= Beginning of Section =

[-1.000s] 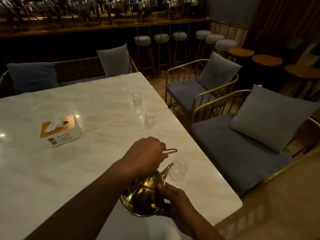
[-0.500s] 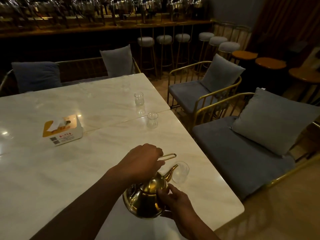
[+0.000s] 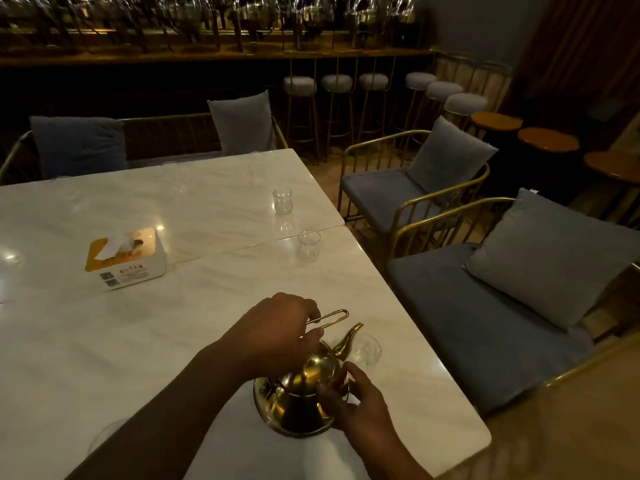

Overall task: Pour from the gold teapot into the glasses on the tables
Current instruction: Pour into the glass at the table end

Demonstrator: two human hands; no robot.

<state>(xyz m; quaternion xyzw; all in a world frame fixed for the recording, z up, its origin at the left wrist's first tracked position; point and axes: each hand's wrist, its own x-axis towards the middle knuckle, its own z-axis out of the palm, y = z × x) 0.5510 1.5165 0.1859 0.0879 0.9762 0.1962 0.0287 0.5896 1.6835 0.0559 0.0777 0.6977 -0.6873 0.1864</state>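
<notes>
The gold teapot (image 3: 298,400) hangs just above the near white marble table (image 3: 138,341), tilted with its spout (image 3: 349,339) over a small clear glass (image 3: 367,349). My left hand (image 3: 273,332) grips the thin wire handle from above. My right hand (image 3: 356,403) rests against the pot's right side near the lid. Two more clear glasses stand farther along the right edge, one on the near table (image 3: 308,244) and one on the far table (image 3: 282,200). Another glass (image 3: 257,164) stands near the far table's back corner.
A white and orange tissue box (image 3: 126,258) sits on the far table to the left. Grey cushioned chairs with gold frames (image 3: 485,306) line the right side. Cushioned chairs, bar stools (image 3: 337,84) and a counter stand behind. A faint glass (image 3: 104,438) shows under my left forearm.
The teapot's spout has moved closer over the near glass and the pot has tipped a little more. My right hand has shifted up along the pot's side.
</notes>
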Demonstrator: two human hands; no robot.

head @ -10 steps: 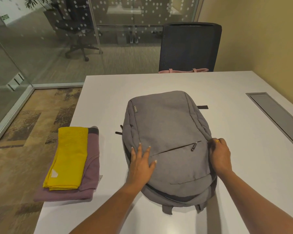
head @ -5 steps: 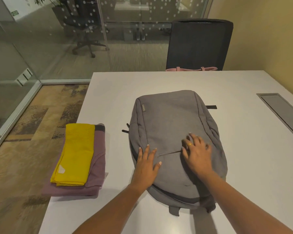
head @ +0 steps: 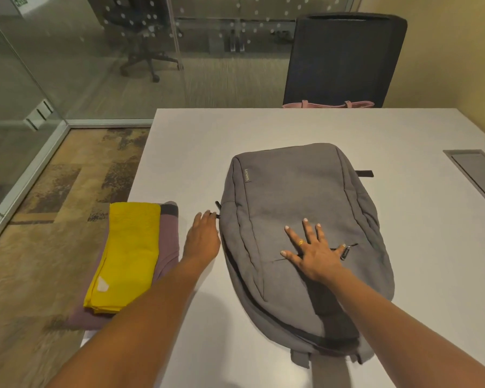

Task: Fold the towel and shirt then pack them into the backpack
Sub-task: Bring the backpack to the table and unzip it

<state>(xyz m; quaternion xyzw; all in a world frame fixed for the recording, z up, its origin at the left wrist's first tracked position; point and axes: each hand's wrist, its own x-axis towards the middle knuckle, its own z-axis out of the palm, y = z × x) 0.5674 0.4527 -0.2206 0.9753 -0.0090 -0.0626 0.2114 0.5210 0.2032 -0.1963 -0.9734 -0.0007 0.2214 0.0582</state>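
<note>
Opening step in hand: right hand (head: pixel 317 256), fingers (head: pixel 308 229) spread flat, steadies the shut backpack (head: pixel 291 191); left hand (head: pixel 203 239) reaches its nine-o'clock zipper pull (head: pixel 218 216), grip indiscernible; next move likely needs a pinch and draw.

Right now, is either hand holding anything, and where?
Nothing gripped: right hand lies flat on the backpack; left hand touches its side zipper pull.

White table (head: pixel 291 130); black chair (head: pixel 345 57) beyond far edge, pink bag (head: pixel 328 104) before its backrest; grey panel (head: pixel 479 172) inset right.
</note>
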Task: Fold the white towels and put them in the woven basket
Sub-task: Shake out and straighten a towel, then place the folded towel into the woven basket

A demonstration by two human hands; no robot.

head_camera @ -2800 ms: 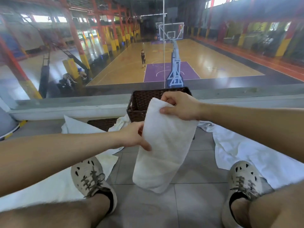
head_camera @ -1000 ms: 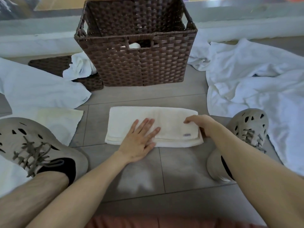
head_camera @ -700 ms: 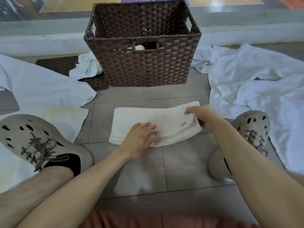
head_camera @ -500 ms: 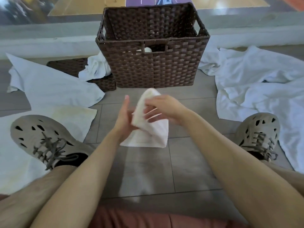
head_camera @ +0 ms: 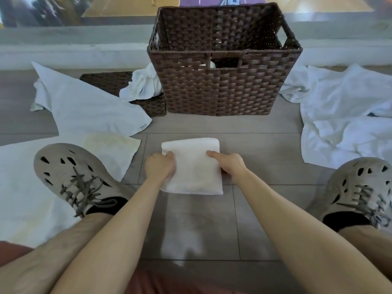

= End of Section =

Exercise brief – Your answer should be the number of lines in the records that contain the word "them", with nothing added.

Solution for this exercise – 2